I'm changing out my aluminum after market water pump housing (and the pump as well) for an OEM cast iron stock unit on my 440 in the General, but i have 2 very different water pumps on hand. Which one should i use?? The pump in the left was in the car, the pump on the right was on the housing a buddy of mine gave me off a 383. Man i have no idea which one of these is the right choice, i've struggled with this car over heating for a years and years now, i gotta get it right!! The housing is standard with the inlet on the driver side, same as all the BB cars i have. Here's a couple pics...



bakerhillpins

According to the 69 FSM the pump for a 440 is the following read as diameter-blades:

4.38"-8 standard
3.50"-6 A/C
One great wife (Life is good)
14 RAM 1500 5.7 Hemi Crew Cab (crap hauler)
69 Dodge Charger R/T, Q5, C6X, V1X, V88  (Life is WAY better)
96' VFR750 (Sweet)
Capt. Lyme Vol. Fire

"Inspiration is for amateurs - the rest of us just show up and get to work." -Chuck Close
"The difference between stupidity and genius is that genius has its limits." -Albert Einstein
Go that way, really fast. If something gets in your way, turn.
Science flies you to the moon, Religion flies you into buildings.

bakerhillpins

69 parts manual has the housing numbers as:

2808 680 for 383/440 no A/C
2808 681 for 383/440/426 w A/C

Assuming I read it correctly.  :cheers:


[edit]
Whoops those look to be assembly numbers.
Housing is 2780 988

With an impeller number of
2843 635 for 383/440 no A/C
2843 923 for 383/440/426 w A/C
One great wife (Life is good)
14 RAM 1500 5.7 Hemi Crew Cab (crap hauler)
69 Dodge Charger R/T, Q5, C6X, V1X, V88  (Life is WAY better)
96' VFR750 (Sweet)
Capt. Lyme Vol. Fire

"Inspiration is for amateurs - the rest of us just show up and get to work." -Chuck Close
"The difference between stupidity and genius is that genius has its limits." -Albert Einstein
Go that way, really fast. If something gets in your way, turn.
Science flies you to the moon, Religion flies you into buildings.

ws23rt

There has been lots of talk about this. I have read most of it and the consensus seems to be go- with the original pump and hsg.
Your example on the right is something that doesn't fit with what works best.

A383Wing

the one on the left is what you would use if you do not have AC...

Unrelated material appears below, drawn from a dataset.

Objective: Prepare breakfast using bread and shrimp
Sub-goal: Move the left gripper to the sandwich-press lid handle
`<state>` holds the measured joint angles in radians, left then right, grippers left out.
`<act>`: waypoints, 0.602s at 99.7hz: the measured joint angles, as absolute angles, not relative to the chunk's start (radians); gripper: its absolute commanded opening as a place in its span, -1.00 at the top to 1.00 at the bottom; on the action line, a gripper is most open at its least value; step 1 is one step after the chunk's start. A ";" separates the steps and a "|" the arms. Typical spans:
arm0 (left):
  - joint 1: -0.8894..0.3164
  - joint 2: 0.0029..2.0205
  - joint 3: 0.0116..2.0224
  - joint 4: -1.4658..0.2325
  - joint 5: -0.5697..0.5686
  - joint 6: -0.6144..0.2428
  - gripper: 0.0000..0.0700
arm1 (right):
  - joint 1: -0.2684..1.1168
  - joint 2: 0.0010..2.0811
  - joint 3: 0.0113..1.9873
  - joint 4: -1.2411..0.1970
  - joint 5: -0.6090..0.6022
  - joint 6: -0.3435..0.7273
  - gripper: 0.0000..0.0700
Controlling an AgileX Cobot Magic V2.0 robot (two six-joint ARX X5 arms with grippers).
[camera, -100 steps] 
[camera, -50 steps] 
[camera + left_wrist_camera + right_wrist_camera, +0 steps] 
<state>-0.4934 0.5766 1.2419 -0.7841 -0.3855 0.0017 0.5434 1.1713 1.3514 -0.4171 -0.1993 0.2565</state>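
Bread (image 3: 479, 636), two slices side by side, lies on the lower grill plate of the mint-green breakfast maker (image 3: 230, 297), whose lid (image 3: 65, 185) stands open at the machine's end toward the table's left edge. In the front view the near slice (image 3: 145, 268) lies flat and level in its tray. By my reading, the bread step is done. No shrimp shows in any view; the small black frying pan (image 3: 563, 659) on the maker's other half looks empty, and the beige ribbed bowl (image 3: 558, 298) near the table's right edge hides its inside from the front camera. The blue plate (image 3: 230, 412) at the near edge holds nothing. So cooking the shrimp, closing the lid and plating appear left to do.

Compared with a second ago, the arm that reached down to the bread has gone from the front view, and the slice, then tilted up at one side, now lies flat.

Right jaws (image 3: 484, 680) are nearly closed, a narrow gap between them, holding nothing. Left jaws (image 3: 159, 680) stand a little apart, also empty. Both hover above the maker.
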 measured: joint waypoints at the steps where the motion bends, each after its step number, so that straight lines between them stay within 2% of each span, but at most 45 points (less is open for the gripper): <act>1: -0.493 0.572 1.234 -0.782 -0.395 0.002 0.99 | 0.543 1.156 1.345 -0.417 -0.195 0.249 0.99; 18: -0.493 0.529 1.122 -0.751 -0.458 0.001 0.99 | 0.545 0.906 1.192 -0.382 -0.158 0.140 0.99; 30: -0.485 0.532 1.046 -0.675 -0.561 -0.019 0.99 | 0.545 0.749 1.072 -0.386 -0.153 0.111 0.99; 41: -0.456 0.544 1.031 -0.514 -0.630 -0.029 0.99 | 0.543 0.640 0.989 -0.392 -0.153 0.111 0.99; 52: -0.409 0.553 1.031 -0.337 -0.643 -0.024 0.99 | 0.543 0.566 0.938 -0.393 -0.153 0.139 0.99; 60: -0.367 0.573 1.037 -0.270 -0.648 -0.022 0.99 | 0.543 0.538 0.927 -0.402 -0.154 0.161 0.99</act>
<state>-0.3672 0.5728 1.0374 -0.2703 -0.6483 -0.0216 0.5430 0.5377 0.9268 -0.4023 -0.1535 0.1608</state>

the one on the right you use for a paper weight

Bryan

Moparman01

Ok what does a factory OEM water pump look like? Does anyone have a pic, or is that what i have pictured on the left?? Anyone know what that pump is on the right? it came off a a 383 with 13:1 compresion, it was a drag motor a buddy of mine picked up cheap.

ws23rt

Something needs to be added to this discussion.
Suppose one has a high volume pump and drives it alone. (engine off). The water will warm up or get hot. It is the nature of things.
What we need to do is move water to cool the engine not add heat to it.
When we think we need more flow to cool better and increase the flow we just add more heat to the water instead. The water needs time to make the heat transfer we need and if we push it over the top we end up adding heat to the water as well as slowing the heat transfer time.
More is not always better. The designed amount is for a good reason.
BTW there are other threads about oil pressure. Any unneeded oil pressure is horsepower used which equals heat added to the oil from the pump.

A383Wing

Quote from: Moparman01 on July 18, 2013, 08:58:13 PM
Ok what does a factory OEM water pump look like? Does anyone have a pic, or is that what i have pictured on the left??

the one on the left

Here --> http://www.dodgecharger.com/forum/index.php/topic,60599.msg1187227.html#msg1187227

Moparman01

Quote from: A383Wing on July 18, 2013, 09:31:40 PM
Quote from: Moparman01 on July 18, 2013, 08:58:13 PM
Ok what does a factory OEM water pump look like? Does anyone have a pic, or is that what i have pictured on the left??

the one on the left

Here --> http://www.dodgecharger.com/forum/index.php/topic,60599.msg1187227.html#msg1187227


Thanks for that link, that helps a ton!! So the 8 blade that i have, left one, is an A/C pump from what i gather from that thread, my car does not have A/C, should i find a 6 blade pump instead? Thanks!!

A383Wing

Quote from: bakerhillpins on July 18, 2013, 08:23:17 PM
According to the 69 FSM the pump for a 440 is the following read as diameter-blades:

4.38"-8 standard
3.50"-6 A/C

no, see quote above...you will need the wider diameter blade setup.....for non-ac car....the AC pump takes the smaller diameter 6 blade. If you put the smaller pump blade diameter on your car, it will overheat...again

Bryan

Moparman01

Ok sorry for the confusion but that link discussing the different pumps starts by saying "8 Blade impeller Cast Iron - Stock: This is the air conditioning water pump. There are 8 blades but they are smaller and add up to the same amount of blade surface as the 6 bladed pumps. Behind the blades it is smooth, with a channel to help the water flow without turbulence, or creating a pocket of water churning and causing restriction." That's where I got the idea the 8 blade like I have is the A/C unit. So I should just stick with the pump on the left and call it good, i have already got rid of the aluminum pump housing and now have the iron OEM on it, I'll put that pump back in and see what happens!

A383Wing

yup...there ya go...stick with what has worked for years...those engineers back then were actually pretty smart...sometimes

I have had both non-ac pumps & ac pumps...if you put the wrong one in, it will overheat...either by cavatation, or not flowing enough coolant at the correct speed.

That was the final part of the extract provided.